How Much of Our Health Do We Really Control?
I became interested in this issue because of my interest in psychiatry (never became a psychiatrist) , mind-body medicine , and more recently consumerism in medicine. Issues surrounding patient dependency on "MDieties" and the evils of excessive paternalism always intrigued me. Yet to this day, I remain plagued-almost haunted- by the notion that, as a doctor, my first moral principle was beneficence- to actively do good for my patients- to intervene on their behalf using my technical skill and knowledge that they could never hope to possess?
I scoured the medical literature for evidence on what % of illness was self induced through individual or collective human behaviors verses the roles of genetics.?I became interested in the psychology/sociology of accidents - still believing today that most are avoidable.
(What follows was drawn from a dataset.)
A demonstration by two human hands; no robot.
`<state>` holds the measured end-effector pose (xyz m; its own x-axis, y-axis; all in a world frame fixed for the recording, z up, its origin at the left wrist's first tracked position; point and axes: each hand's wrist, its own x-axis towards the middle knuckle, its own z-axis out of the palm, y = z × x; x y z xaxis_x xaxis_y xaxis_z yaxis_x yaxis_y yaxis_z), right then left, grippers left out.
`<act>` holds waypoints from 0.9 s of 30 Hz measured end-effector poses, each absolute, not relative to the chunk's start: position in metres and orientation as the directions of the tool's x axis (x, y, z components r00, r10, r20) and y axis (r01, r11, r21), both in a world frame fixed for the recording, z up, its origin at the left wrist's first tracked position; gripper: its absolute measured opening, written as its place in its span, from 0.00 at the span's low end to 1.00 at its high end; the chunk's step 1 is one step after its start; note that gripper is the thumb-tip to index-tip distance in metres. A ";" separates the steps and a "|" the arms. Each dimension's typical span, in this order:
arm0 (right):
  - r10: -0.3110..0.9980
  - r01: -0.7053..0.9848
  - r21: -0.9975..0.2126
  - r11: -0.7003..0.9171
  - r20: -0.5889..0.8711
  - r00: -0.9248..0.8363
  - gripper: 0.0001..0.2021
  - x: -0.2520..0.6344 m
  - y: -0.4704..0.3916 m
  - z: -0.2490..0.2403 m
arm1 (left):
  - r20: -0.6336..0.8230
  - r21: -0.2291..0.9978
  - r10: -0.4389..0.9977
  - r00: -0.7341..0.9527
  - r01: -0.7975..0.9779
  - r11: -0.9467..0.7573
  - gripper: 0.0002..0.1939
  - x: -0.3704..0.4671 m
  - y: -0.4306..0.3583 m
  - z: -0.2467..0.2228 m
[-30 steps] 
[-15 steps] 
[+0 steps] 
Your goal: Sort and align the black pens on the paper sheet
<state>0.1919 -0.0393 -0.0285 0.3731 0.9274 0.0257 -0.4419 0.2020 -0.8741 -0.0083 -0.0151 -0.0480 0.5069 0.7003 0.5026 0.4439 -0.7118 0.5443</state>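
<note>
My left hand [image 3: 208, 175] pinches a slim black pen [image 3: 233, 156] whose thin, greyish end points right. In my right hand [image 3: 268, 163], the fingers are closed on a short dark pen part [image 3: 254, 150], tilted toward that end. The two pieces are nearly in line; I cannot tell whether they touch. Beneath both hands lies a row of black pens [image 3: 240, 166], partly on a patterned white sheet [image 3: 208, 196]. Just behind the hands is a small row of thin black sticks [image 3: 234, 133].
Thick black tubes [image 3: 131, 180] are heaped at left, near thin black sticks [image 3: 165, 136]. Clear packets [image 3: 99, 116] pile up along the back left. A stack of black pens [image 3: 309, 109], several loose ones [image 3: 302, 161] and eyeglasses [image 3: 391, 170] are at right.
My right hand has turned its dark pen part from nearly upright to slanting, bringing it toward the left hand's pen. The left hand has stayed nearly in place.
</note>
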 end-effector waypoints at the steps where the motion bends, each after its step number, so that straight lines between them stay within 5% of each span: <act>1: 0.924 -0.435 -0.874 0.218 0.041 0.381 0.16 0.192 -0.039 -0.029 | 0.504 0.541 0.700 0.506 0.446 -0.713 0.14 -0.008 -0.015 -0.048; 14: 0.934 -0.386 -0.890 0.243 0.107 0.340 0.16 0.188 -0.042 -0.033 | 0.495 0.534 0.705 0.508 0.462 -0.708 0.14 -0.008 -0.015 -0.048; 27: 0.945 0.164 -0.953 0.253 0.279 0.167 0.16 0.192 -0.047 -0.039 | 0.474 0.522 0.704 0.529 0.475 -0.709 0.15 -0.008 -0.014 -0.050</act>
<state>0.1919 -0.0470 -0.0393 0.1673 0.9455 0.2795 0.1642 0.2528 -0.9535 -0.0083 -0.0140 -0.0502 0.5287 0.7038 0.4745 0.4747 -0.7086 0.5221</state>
I became interested in issues surrounding the environment and workplace (my chosen specialty) and how much control especially the disenfranchised really had over this?
This led to my interest in the fundamental dilemma of self- determination verses fatalism or pre-ordination and its association with belief in God verses existential self.
On a more practical note I studied the concept of Health Locus of Control (HLOC) a theory developed in @ 1976 which sought to quantify how much an individual believed health was under their own control (see http://hsc.usf.edu/~kmbrown/Locus_of_Control_Overview.htm)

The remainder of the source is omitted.